*INSTRUCTIONS TO FOLLOW*
Scan the entries for lines with the word "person" and copy those lines.
**** SOURCE MATERIAL
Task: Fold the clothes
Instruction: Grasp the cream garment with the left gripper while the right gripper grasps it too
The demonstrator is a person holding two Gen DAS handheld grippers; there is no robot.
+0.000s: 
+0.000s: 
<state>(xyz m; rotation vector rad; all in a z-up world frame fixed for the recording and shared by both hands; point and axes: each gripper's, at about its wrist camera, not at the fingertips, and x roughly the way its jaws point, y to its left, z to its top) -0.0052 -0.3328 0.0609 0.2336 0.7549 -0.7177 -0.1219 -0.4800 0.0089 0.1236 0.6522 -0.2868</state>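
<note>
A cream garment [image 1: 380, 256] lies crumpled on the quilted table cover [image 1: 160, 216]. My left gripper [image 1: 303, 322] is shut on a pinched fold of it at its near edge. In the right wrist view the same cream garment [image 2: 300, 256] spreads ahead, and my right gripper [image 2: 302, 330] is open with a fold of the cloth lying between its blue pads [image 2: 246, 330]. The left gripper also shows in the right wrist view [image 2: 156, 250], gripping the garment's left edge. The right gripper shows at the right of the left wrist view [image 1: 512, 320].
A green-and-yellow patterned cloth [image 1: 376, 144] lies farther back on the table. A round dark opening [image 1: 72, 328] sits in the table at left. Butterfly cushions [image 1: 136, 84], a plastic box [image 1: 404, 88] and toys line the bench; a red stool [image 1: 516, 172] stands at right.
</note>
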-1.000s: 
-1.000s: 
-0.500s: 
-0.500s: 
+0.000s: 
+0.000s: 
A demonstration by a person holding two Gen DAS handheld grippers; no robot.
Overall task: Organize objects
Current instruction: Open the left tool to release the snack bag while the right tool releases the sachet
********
*OUTPUT BELOW*
The demonstrator is a person holding two Gen DAS handheld grippers; there is no robot.
A demonstration by a person holding two Gen DAS handheld grippers; no robot.

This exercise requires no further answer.